Vincent nodded his agreement, and as Ned dived back into the Cat and Fiddle's fray, he took a deep breath to steady himself.

It really was a pretty village, he thought, with the winding road and the bubbling brown stream running alongside. And, whether Ned was a wrong 'un or not, Vincent wasn't going to chuck away this sort of opportunity. He was a gambler, for heaven's sake! He'd spent his life throwing everything on to the turn of a card or the tumble of a dice – or, more relevantly here, the nose of a horse. Situations like this were worth their weight in gold. How he'd cope if he got the job would be something to worry about later. A minor detail. The handyman part would be fine – he could knock in nails and repair gutters – but the gardening ... Still, there were always library books and umpteen television programmes, weren't there? Vincent whistled cheerfully. He was sure he'd manage somehow. He always had before.

His optimism almost deserted him as he walked across the cobbled yard.

Drew Fitzgerald was a prominent trainer. No mug. Surely he'd see straight through him? And if he did, then Vincent's plans for a prosperous future would be scuppered before he'd even started. And Jemima? What the hell would Jemima say? She knew he'd never gardened in his life. And surely Jemima, of all people, would know exactly why he was living and working in Milton St John? He hoped against hope that he wouldn't run into his daughter today.

These worrying thoughts were interrupted as a tall, dark-haired man in jeans and T-shirt emerged from beneath the clock arch. A slight frown was followed by a friendly grin. 'Can I help you?'

Christ! Too late now. Recognising Drew from his numerous visits to racecourses, Vincent felt hopelessly star-struck.

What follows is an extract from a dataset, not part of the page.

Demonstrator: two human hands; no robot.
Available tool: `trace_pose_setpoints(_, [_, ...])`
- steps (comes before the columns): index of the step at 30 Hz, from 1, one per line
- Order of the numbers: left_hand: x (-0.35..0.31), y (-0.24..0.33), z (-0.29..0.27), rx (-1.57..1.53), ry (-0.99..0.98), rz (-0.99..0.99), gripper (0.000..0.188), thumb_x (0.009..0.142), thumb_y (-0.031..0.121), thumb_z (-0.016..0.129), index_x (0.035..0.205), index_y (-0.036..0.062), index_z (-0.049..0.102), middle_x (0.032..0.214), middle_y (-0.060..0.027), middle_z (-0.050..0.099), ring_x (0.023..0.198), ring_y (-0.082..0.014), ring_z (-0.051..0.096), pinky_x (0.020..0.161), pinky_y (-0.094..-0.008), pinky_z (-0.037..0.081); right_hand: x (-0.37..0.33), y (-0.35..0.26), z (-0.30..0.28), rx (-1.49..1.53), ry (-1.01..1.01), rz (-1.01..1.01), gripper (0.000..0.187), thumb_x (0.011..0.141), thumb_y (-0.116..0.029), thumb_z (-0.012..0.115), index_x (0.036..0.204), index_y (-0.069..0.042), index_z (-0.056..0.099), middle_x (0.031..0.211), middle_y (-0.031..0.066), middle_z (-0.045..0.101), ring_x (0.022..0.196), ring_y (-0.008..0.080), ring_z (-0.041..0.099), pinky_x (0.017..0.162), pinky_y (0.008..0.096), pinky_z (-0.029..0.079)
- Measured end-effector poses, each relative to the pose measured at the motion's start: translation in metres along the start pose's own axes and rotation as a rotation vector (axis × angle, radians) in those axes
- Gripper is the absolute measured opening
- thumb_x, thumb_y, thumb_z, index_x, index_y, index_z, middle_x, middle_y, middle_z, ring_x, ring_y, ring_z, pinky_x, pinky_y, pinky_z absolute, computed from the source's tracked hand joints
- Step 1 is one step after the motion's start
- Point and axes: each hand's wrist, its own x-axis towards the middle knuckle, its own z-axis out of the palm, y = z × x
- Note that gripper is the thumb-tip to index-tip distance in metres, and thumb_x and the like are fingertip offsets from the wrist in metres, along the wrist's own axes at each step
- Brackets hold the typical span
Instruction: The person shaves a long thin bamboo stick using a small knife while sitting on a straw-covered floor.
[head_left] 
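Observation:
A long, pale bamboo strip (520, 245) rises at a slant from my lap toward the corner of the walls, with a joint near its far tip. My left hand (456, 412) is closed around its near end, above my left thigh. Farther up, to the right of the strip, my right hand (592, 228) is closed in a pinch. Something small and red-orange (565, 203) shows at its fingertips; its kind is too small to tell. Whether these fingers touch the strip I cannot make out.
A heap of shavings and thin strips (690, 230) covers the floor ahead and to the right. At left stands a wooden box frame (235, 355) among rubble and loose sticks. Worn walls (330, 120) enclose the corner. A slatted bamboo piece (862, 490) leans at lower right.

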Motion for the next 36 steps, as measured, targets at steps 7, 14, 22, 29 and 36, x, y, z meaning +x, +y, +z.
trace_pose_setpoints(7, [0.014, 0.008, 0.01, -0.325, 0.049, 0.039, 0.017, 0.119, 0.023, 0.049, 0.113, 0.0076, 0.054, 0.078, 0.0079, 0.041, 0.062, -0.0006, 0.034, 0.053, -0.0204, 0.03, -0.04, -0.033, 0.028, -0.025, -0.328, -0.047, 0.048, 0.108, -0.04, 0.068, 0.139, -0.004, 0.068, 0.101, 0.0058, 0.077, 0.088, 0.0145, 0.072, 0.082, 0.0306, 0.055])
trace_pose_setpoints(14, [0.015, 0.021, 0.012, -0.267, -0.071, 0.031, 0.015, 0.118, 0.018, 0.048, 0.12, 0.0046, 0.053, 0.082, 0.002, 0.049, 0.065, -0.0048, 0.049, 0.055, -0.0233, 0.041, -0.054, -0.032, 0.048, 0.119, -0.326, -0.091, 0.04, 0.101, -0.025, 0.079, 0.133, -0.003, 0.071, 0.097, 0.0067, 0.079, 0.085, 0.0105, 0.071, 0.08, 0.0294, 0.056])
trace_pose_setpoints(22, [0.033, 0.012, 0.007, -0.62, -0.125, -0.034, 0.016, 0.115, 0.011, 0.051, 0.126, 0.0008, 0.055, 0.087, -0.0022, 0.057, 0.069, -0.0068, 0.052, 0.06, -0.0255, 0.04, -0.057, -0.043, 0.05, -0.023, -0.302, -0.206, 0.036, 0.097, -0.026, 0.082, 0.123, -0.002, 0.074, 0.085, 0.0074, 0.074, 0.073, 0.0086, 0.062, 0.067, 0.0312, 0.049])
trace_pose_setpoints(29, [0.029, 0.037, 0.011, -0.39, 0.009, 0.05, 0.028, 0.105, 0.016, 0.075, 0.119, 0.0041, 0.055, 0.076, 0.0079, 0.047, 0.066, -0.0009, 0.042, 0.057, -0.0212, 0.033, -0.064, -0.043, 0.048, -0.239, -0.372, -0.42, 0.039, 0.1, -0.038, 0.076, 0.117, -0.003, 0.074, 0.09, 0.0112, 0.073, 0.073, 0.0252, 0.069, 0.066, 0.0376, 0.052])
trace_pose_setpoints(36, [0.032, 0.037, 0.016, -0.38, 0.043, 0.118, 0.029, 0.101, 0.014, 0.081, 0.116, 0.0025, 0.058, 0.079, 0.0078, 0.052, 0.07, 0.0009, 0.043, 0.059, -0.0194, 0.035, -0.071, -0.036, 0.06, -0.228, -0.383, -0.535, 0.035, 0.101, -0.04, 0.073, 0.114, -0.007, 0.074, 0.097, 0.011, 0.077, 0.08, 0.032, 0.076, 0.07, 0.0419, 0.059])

'Er – yes. I've come about the post you're advertising. Gardener and handyman?'

'At last! Mr Benson, isn't it? You rang this morning?'

'Carlisle. Vincent Carlisle. And I –'

Drew was grinning even more broadly. 'My fault. I probably wrote it down wrongly. God, am I pleased to see you. We'd all but given up hope of finding anyone. You've brought your references?'

Vincent, who'd taken the opportunity of calling in a few favours prior to the receivership, had elicited several glowing reports of his abilities from various colleagues. They had all stressed his honesty, hard-working attitude, integrity, and team spirit, and had conveniently left out what he was capable of doing. He nodded.

'Great.' Drew was walking back beneath the clock arch again, and beckoned Vincent to follow him. 'Come along and meet Maddy. She's the expert. I'm sure you'll get on really well. I know damn all about flowers and things.'

And that makes two of us, Vincent thought, following Drew Fitzgerald into the cool gloom of the ancient archway.

Chapter Seven

Jemima pocketed the key to the bookshop, and made her way across the lay-by to the Munchy Bar. Bronwyn Pugh was opening up the Village Stores for its Monday-morning onslaught, and waved to her. Having managed to avoid the anti-erotica meetings under the pretence of Maureen being a slave-driver, Jemima waved back. As she wasn't due behind the Munchy Bar's counter until half past seven, she'd sneaked a few minutes to open up her shop and simply stand and stare.

The shelves and counters were in place, the decorators had finished the green-and-gold decor, and the furniture for the sitters and browsers was stacked in a corner hermetically sealed in polythene. She'd touched everything, closing her eyes and imagining how it would be when the shelves were stocked with colour and the sisal floor was hidden by dozens of pairs of feet. She'd also tried adding a constantly ringing till to the fantasy, but realism insisted on creeping in. She'd been a bookseller for long enough not to have too many aspirations.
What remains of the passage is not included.